**WHAT TO PRODUCE:**
All that is needed is an exact copy of the lines from the beginning of the data below through the line containing "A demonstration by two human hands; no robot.", minus the pictures.

◆ ◆ ◆ ◆ ◆ ◆ ◆

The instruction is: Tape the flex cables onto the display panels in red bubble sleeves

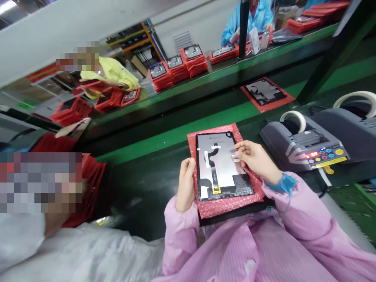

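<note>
A flat grey panel (221,164) with black flex strips and white tape pieces lies on a red bubble-wrap sheet (232,203) at the dark bench edge in front of me. My left hand (185,184) is curled around the panel's left edge, thumb on top. My right hand (255,158) rests on the panel's upper right, fingertips pinched on a small strip of white tape (235,156). A blue wrist strap (284,183) circles my right wrist. Both sleeves are pink.
Two grey tape dispensers (305,147) with white tape rolls stand to the right. A green conveyor belt (182,131) carries another panel on red wrap (266,93). Stacks of red trays (176,68) line the far bench, where other people work. A person in white sits at my left.
</note>
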### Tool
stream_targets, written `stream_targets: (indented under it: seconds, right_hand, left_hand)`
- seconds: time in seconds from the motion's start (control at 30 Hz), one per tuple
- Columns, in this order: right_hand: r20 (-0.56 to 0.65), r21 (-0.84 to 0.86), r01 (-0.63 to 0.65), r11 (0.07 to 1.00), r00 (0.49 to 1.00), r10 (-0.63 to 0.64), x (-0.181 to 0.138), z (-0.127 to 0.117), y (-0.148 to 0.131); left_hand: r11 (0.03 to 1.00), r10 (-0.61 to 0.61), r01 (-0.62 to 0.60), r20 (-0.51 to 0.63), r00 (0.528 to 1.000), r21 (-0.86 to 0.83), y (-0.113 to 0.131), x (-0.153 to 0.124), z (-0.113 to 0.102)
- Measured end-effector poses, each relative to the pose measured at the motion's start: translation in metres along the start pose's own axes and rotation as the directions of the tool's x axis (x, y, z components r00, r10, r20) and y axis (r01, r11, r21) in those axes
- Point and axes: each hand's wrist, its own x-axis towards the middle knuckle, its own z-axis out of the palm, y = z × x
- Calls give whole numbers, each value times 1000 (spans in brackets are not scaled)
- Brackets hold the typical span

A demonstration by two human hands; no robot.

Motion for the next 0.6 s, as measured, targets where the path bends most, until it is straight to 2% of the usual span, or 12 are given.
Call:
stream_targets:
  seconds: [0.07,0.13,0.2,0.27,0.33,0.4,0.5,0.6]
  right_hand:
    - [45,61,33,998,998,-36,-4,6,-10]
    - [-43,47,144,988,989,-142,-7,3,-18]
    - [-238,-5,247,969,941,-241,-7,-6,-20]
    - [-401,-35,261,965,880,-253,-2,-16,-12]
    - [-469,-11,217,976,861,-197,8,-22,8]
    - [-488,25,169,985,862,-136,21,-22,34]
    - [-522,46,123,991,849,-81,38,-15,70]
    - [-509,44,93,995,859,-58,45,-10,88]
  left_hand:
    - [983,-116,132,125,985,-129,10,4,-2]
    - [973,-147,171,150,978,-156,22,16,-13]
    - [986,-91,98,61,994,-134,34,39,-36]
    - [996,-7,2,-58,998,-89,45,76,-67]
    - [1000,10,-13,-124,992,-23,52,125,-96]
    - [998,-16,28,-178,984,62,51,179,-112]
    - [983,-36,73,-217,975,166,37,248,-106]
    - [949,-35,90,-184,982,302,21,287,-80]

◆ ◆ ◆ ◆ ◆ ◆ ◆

**SOLUTION TO THIS PROBLEM:**
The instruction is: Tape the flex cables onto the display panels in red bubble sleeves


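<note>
A flat grey panel (221,164) with black flex strips and white tape pieces lies on a red bubble-wrap sheet (232,203) at the dark bench edge in front of me. My left hand (185,184) is curled around the panel's left edge, thumb on top. My right hand (255,158) rests on the panel's upper right, fingertips pinched on a small strip of white tape (235,156). A blue wrist strap (284,183) circles my right wrist. Both sleeves are pink.
Two grey tape dispensers (305,147) with white tape rolls stand to the right. A green conveyor belt (182,131) carries another panel on red wrap (266,93). Stacks of red trays (176,68) line the far bench, where other people work. A person in white sits at my left.
</note>
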### Tool
stream_targets, written `stream_targets: (indented under it: seconds, right_hand, left_hand)`
- seconds: time in seconds from the motion's start (control at 30 Hz), one per tuple
- Columns, in this order: right_hand: r20 (-0.56 to 0.65), r21 (-0.84 to 0.86), r01 (-0.63 to 0.65), r11 (0.07 to 1.00), r00 (0.49 to 1.00), r10 (-0.63 to 0.64), x (-0.181 to 0.138), z (-0.127 to 0.117), y (-0.148 to 0.131); left_hand: r11 (0.03 to 1.00), r10 (-0.61 to 0.61), r01 (-0.62 to 0.60), r20 (-0.51 to 0.63), r00 (0.528 to 1.000), r21 (-0.86 to 0.83), y (-0.113 to 0.131), x (-0.153 to 0.124), z (-0.113 to 0.102)
- Measured end-effector poses, each relative to the pose measured at the motion's start: translation in metres along the start pose's own axes and rotation as the directions of the tool's x axis (x, y, z components r00, r10, r20) and y axis (r01, r11, r21) in those axes
- Point and axes: each hand's wrist, its own x-axis towards the middle knuckle, its own z-axis out of the palm, y = z × x
- Calls give whole numbers, each value times 1000 (spans in brackets are not scaled)
- Brackets hold the typical span

A demonstration by two human hands; no robot.

The exercise has been answered completely.